Exercise objective: Take the data below and copy exactly the lines starting at the one with "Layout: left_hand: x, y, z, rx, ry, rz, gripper" and finishing at the one with "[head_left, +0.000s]", both included.

━━━━━━━━━━

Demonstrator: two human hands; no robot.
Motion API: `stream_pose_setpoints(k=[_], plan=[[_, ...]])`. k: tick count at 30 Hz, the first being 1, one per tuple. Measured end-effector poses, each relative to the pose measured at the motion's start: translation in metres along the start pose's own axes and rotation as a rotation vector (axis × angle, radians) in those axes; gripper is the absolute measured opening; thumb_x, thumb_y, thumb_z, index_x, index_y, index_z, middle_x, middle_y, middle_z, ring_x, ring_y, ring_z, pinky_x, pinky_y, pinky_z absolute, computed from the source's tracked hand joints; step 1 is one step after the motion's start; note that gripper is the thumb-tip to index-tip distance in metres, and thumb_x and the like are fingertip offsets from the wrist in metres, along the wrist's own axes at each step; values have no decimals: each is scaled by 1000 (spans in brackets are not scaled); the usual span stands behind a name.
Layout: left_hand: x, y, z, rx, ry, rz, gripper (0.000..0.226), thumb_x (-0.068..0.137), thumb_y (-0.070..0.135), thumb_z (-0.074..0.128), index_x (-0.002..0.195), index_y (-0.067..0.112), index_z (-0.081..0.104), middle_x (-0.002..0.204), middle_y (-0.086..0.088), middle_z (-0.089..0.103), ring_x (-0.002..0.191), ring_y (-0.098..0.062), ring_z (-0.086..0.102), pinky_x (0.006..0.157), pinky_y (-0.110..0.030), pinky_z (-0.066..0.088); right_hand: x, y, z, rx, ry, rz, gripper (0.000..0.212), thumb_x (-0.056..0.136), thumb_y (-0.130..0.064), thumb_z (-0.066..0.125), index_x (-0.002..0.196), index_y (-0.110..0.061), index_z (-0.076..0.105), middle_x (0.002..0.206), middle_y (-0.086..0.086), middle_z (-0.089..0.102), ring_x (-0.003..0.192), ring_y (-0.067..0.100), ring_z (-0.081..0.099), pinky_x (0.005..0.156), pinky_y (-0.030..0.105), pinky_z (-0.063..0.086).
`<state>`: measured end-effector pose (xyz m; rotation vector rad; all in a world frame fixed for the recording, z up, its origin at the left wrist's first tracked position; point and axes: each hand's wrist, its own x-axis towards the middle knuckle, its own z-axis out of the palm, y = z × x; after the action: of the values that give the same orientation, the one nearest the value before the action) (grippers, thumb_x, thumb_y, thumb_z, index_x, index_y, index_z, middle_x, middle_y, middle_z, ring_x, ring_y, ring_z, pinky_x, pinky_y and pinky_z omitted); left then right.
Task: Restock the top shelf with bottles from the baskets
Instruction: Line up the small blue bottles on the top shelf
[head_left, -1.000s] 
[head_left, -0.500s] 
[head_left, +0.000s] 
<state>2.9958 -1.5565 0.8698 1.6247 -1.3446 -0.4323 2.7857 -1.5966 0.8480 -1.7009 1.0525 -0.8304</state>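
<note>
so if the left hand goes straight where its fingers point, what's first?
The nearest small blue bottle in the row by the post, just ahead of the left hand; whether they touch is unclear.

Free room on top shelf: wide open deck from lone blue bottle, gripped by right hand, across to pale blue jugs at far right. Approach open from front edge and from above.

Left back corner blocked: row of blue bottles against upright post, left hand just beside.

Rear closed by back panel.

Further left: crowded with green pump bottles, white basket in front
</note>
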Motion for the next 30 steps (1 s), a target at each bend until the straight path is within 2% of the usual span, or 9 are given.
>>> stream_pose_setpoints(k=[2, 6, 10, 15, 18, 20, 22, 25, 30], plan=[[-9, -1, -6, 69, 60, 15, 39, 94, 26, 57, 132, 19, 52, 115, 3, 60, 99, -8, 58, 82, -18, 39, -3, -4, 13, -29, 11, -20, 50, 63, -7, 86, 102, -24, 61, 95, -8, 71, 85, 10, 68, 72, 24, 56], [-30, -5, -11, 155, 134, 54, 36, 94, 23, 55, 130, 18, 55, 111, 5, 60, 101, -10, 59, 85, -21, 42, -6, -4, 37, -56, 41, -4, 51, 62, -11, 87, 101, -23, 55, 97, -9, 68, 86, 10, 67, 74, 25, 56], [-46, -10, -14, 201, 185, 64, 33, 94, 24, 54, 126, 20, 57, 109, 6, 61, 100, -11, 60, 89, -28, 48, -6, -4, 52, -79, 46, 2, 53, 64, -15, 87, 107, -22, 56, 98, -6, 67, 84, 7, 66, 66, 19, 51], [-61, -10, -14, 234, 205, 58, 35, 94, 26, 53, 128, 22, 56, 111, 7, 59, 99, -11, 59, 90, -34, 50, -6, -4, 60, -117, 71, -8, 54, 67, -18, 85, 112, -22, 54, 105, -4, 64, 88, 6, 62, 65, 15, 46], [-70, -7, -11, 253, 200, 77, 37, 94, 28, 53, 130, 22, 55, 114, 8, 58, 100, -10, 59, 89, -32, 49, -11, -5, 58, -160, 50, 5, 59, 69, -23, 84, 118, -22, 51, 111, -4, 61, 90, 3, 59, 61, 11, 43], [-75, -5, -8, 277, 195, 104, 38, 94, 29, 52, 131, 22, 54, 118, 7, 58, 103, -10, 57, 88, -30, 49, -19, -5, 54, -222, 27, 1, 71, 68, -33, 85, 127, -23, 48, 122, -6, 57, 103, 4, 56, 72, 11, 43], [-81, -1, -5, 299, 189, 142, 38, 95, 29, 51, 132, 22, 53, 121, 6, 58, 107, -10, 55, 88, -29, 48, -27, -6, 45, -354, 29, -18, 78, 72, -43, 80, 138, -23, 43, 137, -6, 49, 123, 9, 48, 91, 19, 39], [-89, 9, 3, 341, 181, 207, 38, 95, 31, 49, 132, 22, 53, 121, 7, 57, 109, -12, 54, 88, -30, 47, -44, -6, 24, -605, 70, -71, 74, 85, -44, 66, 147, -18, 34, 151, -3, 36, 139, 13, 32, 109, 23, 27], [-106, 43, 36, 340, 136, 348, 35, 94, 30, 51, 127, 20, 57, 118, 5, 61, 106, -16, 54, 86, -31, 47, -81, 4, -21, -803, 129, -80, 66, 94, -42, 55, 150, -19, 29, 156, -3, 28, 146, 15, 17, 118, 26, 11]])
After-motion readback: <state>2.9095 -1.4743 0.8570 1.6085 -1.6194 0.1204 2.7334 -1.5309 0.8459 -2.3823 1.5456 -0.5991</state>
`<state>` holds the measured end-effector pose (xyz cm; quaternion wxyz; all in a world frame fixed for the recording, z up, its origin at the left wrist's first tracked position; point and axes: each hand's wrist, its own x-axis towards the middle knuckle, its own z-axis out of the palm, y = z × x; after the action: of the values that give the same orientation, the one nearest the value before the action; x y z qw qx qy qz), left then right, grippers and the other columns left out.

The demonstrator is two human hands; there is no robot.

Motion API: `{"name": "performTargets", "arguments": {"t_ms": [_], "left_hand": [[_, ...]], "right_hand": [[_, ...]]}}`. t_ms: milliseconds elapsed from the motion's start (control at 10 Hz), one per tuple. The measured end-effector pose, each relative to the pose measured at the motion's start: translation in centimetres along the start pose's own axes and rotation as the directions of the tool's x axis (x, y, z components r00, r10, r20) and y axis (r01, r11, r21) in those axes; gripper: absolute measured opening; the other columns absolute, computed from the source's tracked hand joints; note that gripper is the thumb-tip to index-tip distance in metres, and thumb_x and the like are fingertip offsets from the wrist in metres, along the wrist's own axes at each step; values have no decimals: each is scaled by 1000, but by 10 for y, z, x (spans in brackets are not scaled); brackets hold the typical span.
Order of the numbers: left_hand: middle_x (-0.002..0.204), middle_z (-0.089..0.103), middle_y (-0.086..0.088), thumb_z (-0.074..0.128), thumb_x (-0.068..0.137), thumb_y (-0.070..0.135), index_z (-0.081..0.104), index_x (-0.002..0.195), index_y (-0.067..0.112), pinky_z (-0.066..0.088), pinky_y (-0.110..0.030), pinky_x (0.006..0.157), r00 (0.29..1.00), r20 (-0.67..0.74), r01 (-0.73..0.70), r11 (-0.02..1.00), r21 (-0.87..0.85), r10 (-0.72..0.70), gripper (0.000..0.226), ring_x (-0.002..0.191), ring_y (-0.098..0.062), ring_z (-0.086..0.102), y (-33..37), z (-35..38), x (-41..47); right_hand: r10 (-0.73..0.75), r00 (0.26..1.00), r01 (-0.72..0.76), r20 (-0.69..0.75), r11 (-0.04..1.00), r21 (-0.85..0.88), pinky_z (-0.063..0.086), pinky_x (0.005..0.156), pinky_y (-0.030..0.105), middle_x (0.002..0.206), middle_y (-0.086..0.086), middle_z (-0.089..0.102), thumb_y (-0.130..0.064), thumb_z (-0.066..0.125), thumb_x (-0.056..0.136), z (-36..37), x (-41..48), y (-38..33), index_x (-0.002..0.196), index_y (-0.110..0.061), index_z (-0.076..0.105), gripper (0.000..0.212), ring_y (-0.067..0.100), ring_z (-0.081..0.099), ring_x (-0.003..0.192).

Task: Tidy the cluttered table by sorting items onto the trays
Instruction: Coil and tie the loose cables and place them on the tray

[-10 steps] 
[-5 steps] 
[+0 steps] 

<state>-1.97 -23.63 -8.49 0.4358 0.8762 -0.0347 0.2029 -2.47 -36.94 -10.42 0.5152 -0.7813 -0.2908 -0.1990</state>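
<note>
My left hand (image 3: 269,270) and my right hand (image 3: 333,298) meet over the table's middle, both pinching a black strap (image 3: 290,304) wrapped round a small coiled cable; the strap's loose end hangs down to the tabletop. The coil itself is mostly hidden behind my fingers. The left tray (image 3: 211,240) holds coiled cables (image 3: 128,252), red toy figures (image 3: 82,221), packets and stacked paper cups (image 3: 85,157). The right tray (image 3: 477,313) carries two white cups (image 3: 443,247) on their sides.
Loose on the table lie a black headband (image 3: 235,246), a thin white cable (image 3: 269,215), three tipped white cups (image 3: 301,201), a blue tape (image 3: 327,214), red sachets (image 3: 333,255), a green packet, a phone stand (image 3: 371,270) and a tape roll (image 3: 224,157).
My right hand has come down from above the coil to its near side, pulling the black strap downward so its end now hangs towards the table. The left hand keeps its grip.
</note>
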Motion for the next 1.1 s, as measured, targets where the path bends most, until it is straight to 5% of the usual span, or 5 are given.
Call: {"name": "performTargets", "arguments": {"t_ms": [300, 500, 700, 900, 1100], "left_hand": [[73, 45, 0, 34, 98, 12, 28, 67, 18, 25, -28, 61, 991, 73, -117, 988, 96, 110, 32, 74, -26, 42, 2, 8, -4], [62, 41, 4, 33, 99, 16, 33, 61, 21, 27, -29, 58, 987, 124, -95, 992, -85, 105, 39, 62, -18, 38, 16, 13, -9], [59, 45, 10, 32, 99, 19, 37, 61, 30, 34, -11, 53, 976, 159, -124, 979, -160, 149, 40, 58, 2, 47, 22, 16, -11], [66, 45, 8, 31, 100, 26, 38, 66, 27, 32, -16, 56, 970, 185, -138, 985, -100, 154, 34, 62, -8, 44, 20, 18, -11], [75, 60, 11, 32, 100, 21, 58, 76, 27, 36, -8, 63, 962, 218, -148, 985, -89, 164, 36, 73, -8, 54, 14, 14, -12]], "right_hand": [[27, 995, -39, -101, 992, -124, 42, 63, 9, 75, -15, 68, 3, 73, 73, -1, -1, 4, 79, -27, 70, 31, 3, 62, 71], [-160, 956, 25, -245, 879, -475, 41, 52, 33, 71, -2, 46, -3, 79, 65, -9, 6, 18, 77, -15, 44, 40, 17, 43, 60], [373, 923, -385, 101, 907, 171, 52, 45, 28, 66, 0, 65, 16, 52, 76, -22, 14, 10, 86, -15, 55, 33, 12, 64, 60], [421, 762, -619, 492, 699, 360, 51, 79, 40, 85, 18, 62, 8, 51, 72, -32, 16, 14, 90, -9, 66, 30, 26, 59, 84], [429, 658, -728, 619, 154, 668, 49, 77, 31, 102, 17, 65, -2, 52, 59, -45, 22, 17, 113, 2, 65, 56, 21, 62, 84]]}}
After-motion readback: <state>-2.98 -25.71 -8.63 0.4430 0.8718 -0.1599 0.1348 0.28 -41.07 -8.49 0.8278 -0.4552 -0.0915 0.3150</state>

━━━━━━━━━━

Answer box:
Layout: left_hand: x, y, z, rx, ry, rz, gripper (0.000..0.226), thumb_x (-0.068..0.137), thumb_y (-0.070..0.135), thumb_z (-0.074..0.128), index_x (-0.002..0.195), index_y (-0.067..0.112), index_z (-0.081..0.104), middle_x (-0.002..0.204), middle_y (-0.086..0.088), middle_z (-0.089..0.103), ring_x (-0.002..0.191), ring_y (-0.098..0.062), ring_z (-0.086..0.102), pinky_x (0.006..0.157), pinky_y (-0.110..0.030), pinky_z (-0.066..0.088); right_hand: x, y, z, rx, ry, rz, gripper (0.000..0.212), thumb_x (-0.056..0.136), thumb_y (-0.130..0.064), thumb_z (-0.066..0.125), index_x (-0.002..0.196), index_y (-0.110..0.061), index_z (-0.076..0.105), middle_x (0.002..0.206), middle_y (-0.086..0.086), middle_z (-0.089..0.102), ring_x (-0.003..0.192), ring_y (-0.067..0.100), ring_z (-0.081..0.099), pinky_x (0.005..0.156), pinky_y (-0.030..0.105), pinky_z (-0.063..0.086).
`<state>`: measured end-effector pose (xyz m; rotation vector rad; all in a world frame fixed for the recording, z up, its origin at the left wrist's first tracked position; point and axes: each hand's wrist, its own x-axis towards the middle knuckle, its own z-axis out of the palm, y = z × x; after the action: of the values that give the same orientation, the one nearest the value before the action) (grippers, thumb_x, thumb_y, thumb_z, index_x, index_y, index_z, middle_x, middle_y, middle_z, ring_x, ring_y, ring_z, pinky_x, pinky_y and pinky_z omitted); left then right.
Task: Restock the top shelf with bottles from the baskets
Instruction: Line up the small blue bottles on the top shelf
[head_left, -1.000s] 
[head_left, -0.500s] 
[head_left, +0.000s] 

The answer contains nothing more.